Ce projet de « managed care » a fait l’objet de cinq bonnes années de débats aux Chambres fédérales. Un échec devant le peuple ne confirmerait-il pas à quel point il est difficile, voire même impossible, de réformer le système de la santé en Suisse ?

 

Je ne dis pas le contraire. Mais aussi longtemps qu’il n’y aura pas un vrai pilotage politique en la matière, nous risquons d’aller d’échec en échec. Chacun tire à sa corde : Confédération, cantons, médecins, assurés et assureurs – la liste n’est pas exhaustive ! Or dans ce projet, les assureurs ont beaucoup trop la part belle. Une fois de plus. Et cela, nous ne pouvons pas l’accepter.

 

Votre refus de ce modèle de « managed care » ne répond-il pas aussi à une arrière-pensée tactique, car si le projet échoue en votation populaire, vous aurez davantage de chances de faire passer le projet de caisse unique qui vous tient tellement à cœur?

 

Très franchement, non. Ce reproche est d’autant plus infondé que la caisse maladie publique que j’appelle de mes vœux prévoit, elle aussi, de promouvoir les réseaux de soins intégrés. Notre préoccupation, ce sont les patients. C’est pour cette raison que nous soutenons le référendum.

 

Le « managed care » en quelques mots

Lancé par le Conseil fédéral en 2004 sous l’ère Couchepin, le « managed care » a fait l’objet de cinq ans de débats au Parlement pour être finalement accepté lors des votations finales le 30 septembre 2011 au Conseil national par 133 voix contre 46 oppositions et 17 abstentions et au Conseil des Etats par 28 voix contre 6. Le projet attaqué en référendum vise à promouvoir dans l’assurance de base les réseaux de soins intégrés – un de leurs buts essentiels est de coordonner les soins, éviter les consultations qualifiées d’inutiles et améliorer la qualité des assurés. Pour faire court : l’assuré qui choisit ce modèle d’assurance doit accepter d’être traité par les médecins et les professionnels de la santé membres de ce réseau.

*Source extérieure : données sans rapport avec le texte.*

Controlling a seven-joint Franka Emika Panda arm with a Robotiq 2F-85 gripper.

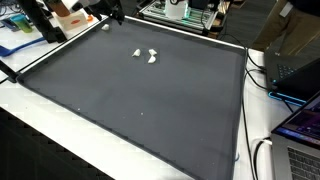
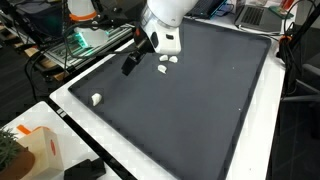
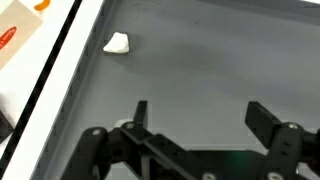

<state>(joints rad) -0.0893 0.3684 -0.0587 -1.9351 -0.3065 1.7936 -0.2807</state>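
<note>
Hangs over the dark mat point(image 2: 200, 110) at the end of the white arm point(image 2: 166, 16), tilted down toward the mat's border. Has the jaws spread wide, with nothing between them and nothing held. Shows two black fingers point(image 3: 141, 115) in the wrist view, well apart, with only bare grey mat in the gap. Touches nothing on the mat in any view.

Finds the lump point(image 3: 117, 42) ahead of the jaws in the wrist view: small, white, lying on the mat just inside its black border, well apart from both fingers. Places that lump point(image 2: 96, 99) alone in an exterior view, near the mat's edge and close to the white counter point(image 2: 262, 130), apart from the jaws hanging farther in over the mat.

Sets a pair point(image 2: 160, 69) of similar white lumps near the jaws in an exterior view, lying on the mat close together. Cannot tell the true gap between pair and jaws from this angle. Shows the pair point(image 1: 152, 57) in an exterior view too, toward the far side of the mat, with wide bare mat around.

Catches a box point(image 2: 40, 150), white with orange print, on the counter past the mat's corner, and the box point(image 3: 20, 35) at the top corner of the wrist view, beyond the border.
</note>
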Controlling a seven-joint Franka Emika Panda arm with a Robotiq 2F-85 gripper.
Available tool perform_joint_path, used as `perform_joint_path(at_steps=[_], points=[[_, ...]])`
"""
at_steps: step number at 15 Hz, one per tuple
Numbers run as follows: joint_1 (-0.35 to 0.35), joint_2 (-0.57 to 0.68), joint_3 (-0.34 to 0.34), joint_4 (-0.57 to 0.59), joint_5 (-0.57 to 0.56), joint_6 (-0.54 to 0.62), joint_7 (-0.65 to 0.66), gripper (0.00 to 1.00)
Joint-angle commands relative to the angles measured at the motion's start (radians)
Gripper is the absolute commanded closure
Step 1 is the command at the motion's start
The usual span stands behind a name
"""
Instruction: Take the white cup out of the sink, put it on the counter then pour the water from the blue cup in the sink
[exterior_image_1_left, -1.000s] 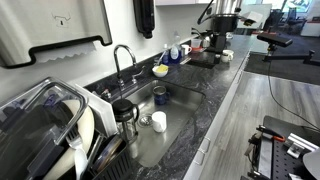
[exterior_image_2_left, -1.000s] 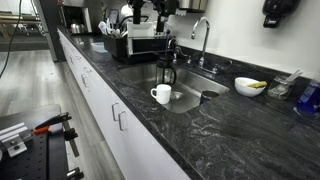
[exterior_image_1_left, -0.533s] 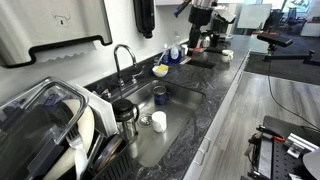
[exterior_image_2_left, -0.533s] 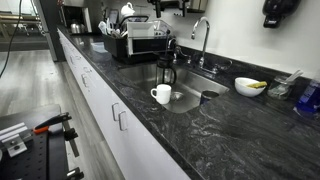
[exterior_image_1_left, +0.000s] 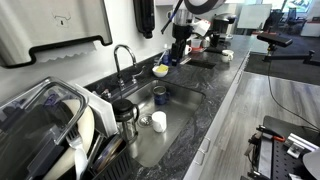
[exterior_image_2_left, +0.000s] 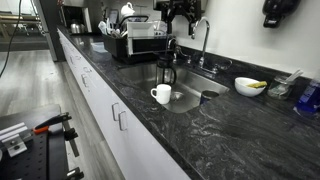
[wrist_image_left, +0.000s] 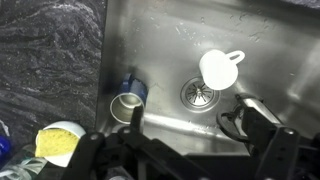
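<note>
Currently one white cup (exterior_image_1_left: 158, 121) stands upright on the floor of the single sink (exterior_image_1_left: 180, 112), near one blue cup (exterior_image_1_left: 160, 94) in the same basin; neither is on the counter (exterior_image_1_left: 215, 90). The wrist view alone shows the gripper (wrist_image_left: 175, 140) with its fingers spread wide and holding nothing, and the drain (wrist_image_left: 200, 94) just beside the white cup. Both exterior views show the one faucet (exterior_image_1_left: 122, 60), which the wrist view misses. Since a second ago the arm has swung from the counter's far end to above the sink; both cups lie unmoved.
</note>
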Motion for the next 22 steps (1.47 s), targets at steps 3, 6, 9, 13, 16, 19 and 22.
perform_joint_path(at_steps=[3,6,9,13,16,19,22], points=[[-0.017,0.024,0.023,0.026,-0.003,-0.032,0.026,0.0],[-0.004,0.015,0.03,0.006,0.001,-0.023,0.089,0.0],[0.026,0.002,0.056,-0.052,0.026,0.009,0.31,0.0],[0.065,0.039,0.088,-0.089,0.05,0.072,0.605,0.0],[0.082,0.082,0.085,-0.103,0.06,0.157,0.781,0.0],[0.087,0.134,0.067,-0.098,0.069,0.236,0.932,0.0],[0.087,0.183,0.056,-0.095,0.119,0.293,1.055,0.0]])
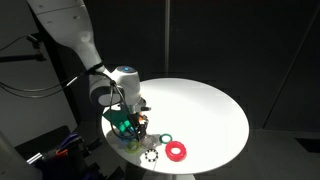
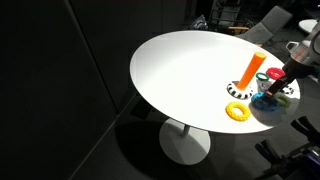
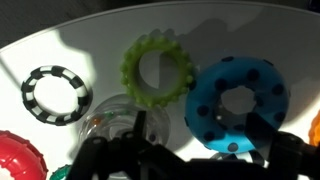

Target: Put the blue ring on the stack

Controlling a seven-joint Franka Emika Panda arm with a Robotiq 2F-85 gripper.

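Note:
The blue ring [image 3: 210, 105], cyan with dark dots, lies flat on the white table [image 3: 250, 30]; it also shows in an exterior view [image 2: 266, 100]. My gripper [image 3: 195, 142] hangs just above it, open. Its dark fingers stand apart, and the right one overlaps the ring's lower edge. The gripper shows over the cluster of rings in both exterior views [image 1: 133, 122] [image 2: 290, 76]. The stack, an orange peg [image 2: 252, 68] on a striped round base, leans beside the rings. Nothing is held.
A yellow-green toothed ring [image 3: 158, 68], a black-and-white ring [image 3: 56, 93], a clear ring [image 3: 105, 120] and a red ring [image 3: 15, 160] lie close around the blue one. A yellow ring [image 2: 237, 111] lies near the table edge. The rings crowd one rim of the table [image 1: 200, 100].

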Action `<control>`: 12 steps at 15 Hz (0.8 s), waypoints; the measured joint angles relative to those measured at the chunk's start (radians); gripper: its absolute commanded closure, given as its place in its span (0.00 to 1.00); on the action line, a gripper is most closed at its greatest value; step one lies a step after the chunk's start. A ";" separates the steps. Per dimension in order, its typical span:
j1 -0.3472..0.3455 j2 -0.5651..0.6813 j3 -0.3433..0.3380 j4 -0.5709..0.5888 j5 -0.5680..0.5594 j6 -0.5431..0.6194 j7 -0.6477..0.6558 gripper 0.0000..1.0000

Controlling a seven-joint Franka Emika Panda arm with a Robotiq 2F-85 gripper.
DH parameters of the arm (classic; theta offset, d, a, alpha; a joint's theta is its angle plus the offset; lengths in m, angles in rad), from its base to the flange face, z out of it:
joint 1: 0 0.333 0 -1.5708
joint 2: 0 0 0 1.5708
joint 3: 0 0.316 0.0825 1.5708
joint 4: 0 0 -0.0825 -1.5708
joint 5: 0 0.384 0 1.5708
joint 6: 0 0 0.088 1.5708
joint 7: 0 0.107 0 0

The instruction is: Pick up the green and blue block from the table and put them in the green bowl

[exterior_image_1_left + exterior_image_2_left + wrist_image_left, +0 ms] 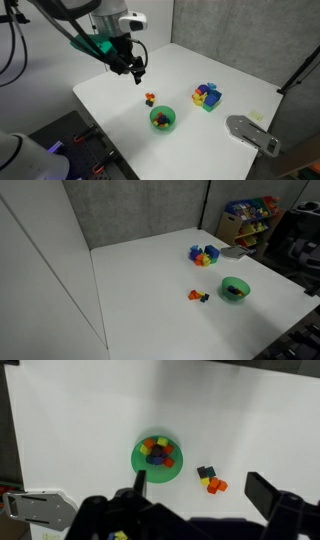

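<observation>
The green bowl (136, 461) sits on the white table and holds several small coloured blocks, among them a blue-looking one (151, 459). It also shows in both exterior views (171, 125) (244, 283). A loose clump of small blocks (210, 479) lies just beside the bowl, with a dark green one (207, 471), a yellow one and orange-red ones. The clump shows in both exterior views (149, 99) (197, 296). My gripper (202, 488) (138, 72) is open and empty. It hangs well above the table, over the clump.
A blue-yellow-purple block cluster (207, 96) (204, 255) stands farther along the table. A grey flat object (252, 132) (30, 505) lies at the table's edge. A shelf with coloured bins (250, 218) stands beyond the table.
</observation>
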 measured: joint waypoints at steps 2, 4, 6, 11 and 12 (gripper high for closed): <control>0.014 0.072 0.010 0.025 0.031 0.033 0.006 0.00; 0.028 0.145 0.018 0.050 0.066 0.064 0.006 0.00; 0.044 0.222 0.029 0.074 0.104 0.097 0.006 0.00; 0.071 0.423 0.075 0.140 0.163 0.194 0.023 0.00; 0.073 0.464 0.086 0.156 0.169 0.214 0.028 0.00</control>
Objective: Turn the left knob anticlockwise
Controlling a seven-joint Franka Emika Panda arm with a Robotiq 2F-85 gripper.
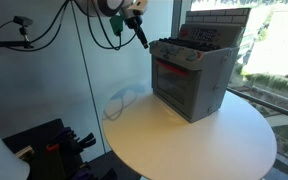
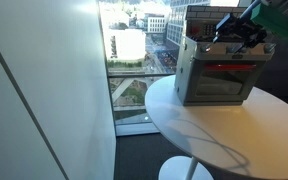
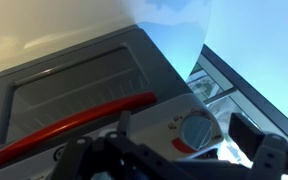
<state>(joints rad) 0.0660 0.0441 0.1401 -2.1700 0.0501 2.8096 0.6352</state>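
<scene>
Round white table (image 1: 184, 142), toy oven (image 1: 191, 80), tall windows (image 2: 134, 55)

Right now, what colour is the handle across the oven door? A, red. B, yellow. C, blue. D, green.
A: in the wrist view the handle runs bright red across the door of the grey oven.

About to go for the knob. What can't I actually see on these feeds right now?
- The tool: too small in both exterior views, dark and blurred along the wrist view's bottom edge; open or shut unclear.
- Knobs: the wrist view shows one knob, blurred; any other is hidden behind the tool or cut off.
- Contact with the toy oven: too small to judge in the exterior views.
</scene>
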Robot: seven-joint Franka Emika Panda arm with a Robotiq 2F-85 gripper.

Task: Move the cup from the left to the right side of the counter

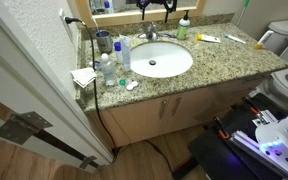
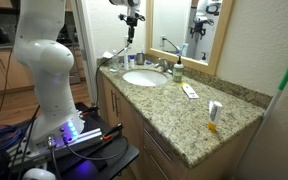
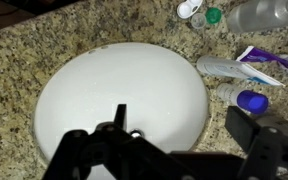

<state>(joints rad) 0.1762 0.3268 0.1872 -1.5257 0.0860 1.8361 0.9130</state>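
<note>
The cup (image 1: 103, 41) is a small dark grey tumbler standing upright at the back left corner of the granite counter (image 1: 234, 62), beside clear bottles with blue caps (image 1: 124, 50). The white oval sink (image 1: 160, 60) lies in the middle. My gripper (image 2: 131, 17) hangs high above the sink's left part, and it also shows at the top edge in an exterior view (image 1: 156, 8). In the wrist view the gripper (image 3: 184, 125) is open and empty, looking straight down on the basin (image 3: 114, 85). The cup is out of the wrist view.
A faucet (image 1: 149, 33) and a green-capped bottle (image 1: 183, 28) stand behind the sink. Tubes (image 1: 209, 38) and a toothbrush (image 1: 234, 40) lie on the right side. A white cloth (image 1: 84, 76) and a lens case (image 3: 199, 12) lie on the left. A toilet (image 1: 284, 40) stands beyond the counter's right end.
</note>
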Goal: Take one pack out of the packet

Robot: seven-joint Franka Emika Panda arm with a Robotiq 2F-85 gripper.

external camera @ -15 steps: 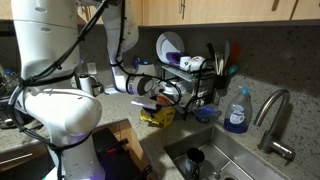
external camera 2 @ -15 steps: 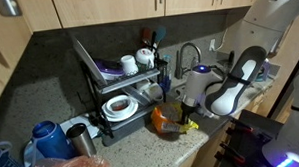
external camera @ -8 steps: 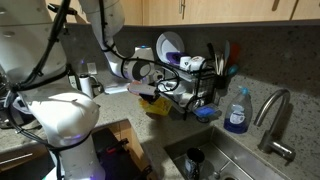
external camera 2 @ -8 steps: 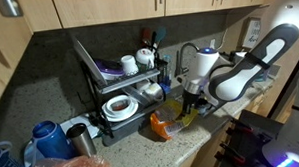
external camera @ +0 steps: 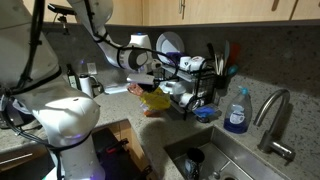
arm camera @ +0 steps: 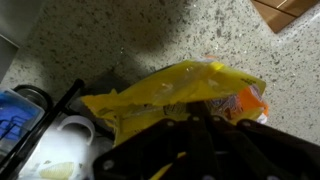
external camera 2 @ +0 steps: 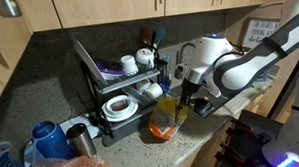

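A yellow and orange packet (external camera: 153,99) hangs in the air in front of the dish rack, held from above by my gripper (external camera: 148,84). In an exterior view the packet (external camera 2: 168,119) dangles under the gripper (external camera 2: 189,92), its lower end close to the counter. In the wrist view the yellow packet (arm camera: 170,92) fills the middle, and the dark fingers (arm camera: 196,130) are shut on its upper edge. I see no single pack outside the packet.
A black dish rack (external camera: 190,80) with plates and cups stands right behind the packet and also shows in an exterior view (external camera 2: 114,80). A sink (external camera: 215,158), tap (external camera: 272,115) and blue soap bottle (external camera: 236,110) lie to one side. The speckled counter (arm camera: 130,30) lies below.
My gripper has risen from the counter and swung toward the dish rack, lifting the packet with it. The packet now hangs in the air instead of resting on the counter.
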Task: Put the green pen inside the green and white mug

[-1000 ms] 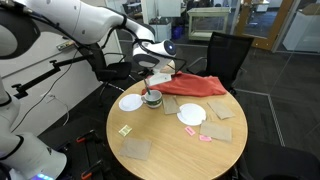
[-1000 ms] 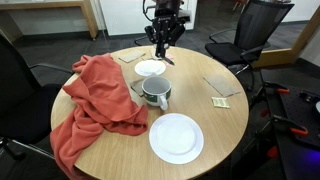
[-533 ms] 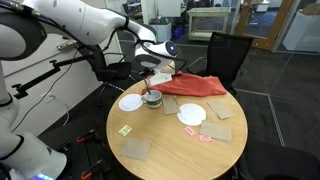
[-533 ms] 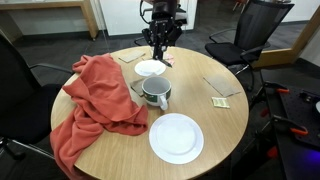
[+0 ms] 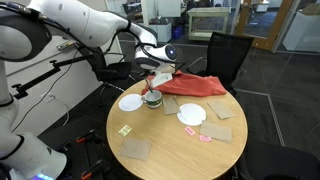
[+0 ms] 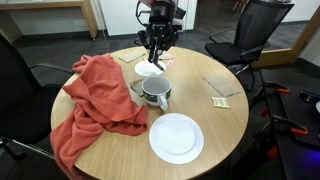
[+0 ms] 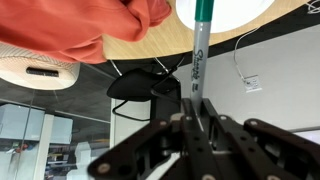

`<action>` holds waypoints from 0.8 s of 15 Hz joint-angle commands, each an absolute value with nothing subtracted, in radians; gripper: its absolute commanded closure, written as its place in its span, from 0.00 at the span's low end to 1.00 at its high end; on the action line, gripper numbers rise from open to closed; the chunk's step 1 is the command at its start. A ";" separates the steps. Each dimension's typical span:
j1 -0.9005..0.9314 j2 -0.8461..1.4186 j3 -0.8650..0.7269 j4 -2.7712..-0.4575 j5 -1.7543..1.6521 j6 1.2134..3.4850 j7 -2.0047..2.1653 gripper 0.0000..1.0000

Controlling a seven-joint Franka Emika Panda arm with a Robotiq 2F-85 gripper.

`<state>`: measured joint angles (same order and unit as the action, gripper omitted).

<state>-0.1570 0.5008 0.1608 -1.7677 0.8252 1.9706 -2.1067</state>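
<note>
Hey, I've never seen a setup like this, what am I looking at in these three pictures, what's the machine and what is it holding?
It is a white robot arm with a pincer at its end. Two pictures come from cameras standing outside, looking at the round wooden table; the third comes from a camera on the arm's wrist, looking along the pincer. On the table lie a red cloth, two white plates, the green and white mug and some flat brown squares. The pincer is shut on the green pen, holding it above the table near the mug.
</note>
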 commanded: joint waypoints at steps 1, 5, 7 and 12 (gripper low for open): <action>-0.132 0.522 0.147 -1.751 0.869 2.001 -2.175 0.97; -0.119 0.544 0.142 -1.747 0.869 2.014 -2.182 0.97; -0.113 0.555 0.140 -1.746 0.867 2.031 -2.178 0.97; -0.114 0.587 0.145 -1.738 0.873 2.089 -2.183 0.97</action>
<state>-0.1293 0.5641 0.1580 -1.7631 0.8487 2.0571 -2.1558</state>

Les patients qui refusent d’opter pour un tel modèle – et veulent donc conserver pleinement leur libre choix du médecin – devront assumer une participation aux frais de 15 % (contre 10 % actuellement) jusqu’à un montant total de 1000 francs. Ils seront donc pénalisés par rapport à aujourd’hui. Mais ce modèle de « managed care » ne sera pas forcément disponible partout, puisque les caisses maladie ne seront pas obligées pour l’instant d’en présenter sur l’ensemble du territoire. Cependant, le Conseil fédéral pourra au besoin forcer la main aux assureurs par voie d’ordonnance.


Les pour et les contre

 Pour les partisans du « managed care » (le Conseil fédéral, les partis bourgeois, les caisses maladie, une minorité non négligeable de médecins et une autre, moindre, de la gauche), ce modèle a vocation à devenir « la norme ». Principal argument : en incitant les membres des réseaux de soins à assumer une responsabilité budgétaire, il favorisera des économies dans le domaine de la politique de la santé.

 

Enfin, le texte approuvé par une majorité des Chambres fédérales prévoit un affinement de la compensation des risques – l’instrument qui prévoit une redistribution des coûts entre les caisses selon l’état de santé de leurs assurés. Dans l’espoir de réduire la tentation, pour les assurances, de pratiquer la chasse aux bons risques, la loi a élargi en effet la liste en y incluant l’état de santé.

 

Insuffisant aux yeux des partis de gauche, des syndicats et de la FMH (Fédération des médecins suisses) qui, avec d’autres organisations, ont lancé ou soutenu le référendum (voir l’interview ci-contre). Ils ont jusqu’au 19 janvier 2012 pour récolter au moins 50 000 signatures.